In 2016 Bishop E. Earl McCloud the 127th elected and consecrated Bishop of the African Methodist Episcopal Church was assigned to the 14th Episcopal District as the 31st Presiding Prelate. Under his leadership, Bishop C. Garett Henning, Sr. building was built, and it hosts the AME University School of Graduate Studies.

Through divine providence, and with the approval of the Board of Trustees, in 2020 Bishop E. Earl McCloud, Jr. appointed the young dynamic Rev. Alvin Edward Attah, Pastor of Eliza Turner Memorial Church, as Acting President, and subsequently the AME University Board of Trustees elected him as the 5th President of AME University in April 2021. He is doing an extraordinary job. To God be the glory!

Currently, Bishop Paul J.M Kawimbe, the 121st elected and consecrated Bishop of the AME Church and assigned to the 14th Episcopal District serves as Chairman of the Board of Trustees. Under his visionary leadership, the College of Agriculture was established in 2022 and a permanent commencement site for the University was birthed at the Jordan Agriculture Institute in the Township of Royesville, Montserrado County, Liberia.

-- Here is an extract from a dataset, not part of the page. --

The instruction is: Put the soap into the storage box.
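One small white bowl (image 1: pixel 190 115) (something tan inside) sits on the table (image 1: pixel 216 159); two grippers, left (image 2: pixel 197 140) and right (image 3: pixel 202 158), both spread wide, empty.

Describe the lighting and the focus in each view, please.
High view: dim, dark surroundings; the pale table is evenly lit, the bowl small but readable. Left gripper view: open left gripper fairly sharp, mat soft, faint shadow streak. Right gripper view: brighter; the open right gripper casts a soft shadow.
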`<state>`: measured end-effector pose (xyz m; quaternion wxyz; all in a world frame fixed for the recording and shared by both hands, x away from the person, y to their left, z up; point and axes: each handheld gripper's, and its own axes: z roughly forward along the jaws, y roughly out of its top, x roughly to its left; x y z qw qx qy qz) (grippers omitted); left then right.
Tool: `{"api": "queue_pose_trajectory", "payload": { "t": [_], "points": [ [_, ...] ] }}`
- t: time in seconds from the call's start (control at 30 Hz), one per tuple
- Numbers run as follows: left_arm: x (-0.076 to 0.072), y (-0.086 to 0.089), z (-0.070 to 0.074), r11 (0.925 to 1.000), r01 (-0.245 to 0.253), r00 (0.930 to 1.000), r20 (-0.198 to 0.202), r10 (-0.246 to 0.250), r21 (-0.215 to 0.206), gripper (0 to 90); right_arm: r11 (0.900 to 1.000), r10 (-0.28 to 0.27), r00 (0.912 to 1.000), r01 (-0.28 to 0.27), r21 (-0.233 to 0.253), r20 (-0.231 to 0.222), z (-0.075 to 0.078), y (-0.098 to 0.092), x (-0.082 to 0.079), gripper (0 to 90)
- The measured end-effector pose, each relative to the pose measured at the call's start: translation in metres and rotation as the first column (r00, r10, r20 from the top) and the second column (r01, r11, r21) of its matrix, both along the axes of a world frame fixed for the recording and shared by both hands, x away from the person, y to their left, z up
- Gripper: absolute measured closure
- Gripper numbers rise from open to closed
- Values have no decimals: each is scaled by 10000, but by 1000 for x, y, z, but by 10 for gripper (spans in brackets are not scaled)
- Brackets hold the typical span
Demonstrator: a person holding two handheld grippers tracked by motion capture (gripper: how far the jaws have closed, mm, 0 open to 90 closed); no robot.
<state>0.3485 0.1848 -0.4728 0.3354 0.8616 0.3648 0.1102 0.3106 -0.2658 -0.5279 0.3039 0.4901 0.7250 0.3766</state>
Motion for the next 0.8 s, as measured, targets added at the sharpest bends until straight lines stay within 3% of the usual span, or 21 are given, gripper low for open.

African Methodist Episcopal University, (AMEU) a distinctly Christian higher learning community, will continue to Accelerate, Mobilize,  Empower, and Utilize all resources to build a comprehensive academic milieu capable of providing skills, technological expertise, critical evaluations, problem solving, and forward thinking necessary to move the citizens of the 14th Episcopal District and others into meaningful participation in global affairs.  The University will draw on the 1928 dream of Bishop W. Sampson Brooks and the legacy of those who followed, whose faith, moral commitments, and tenacity shaped this institution into what we enjoy and what we will become.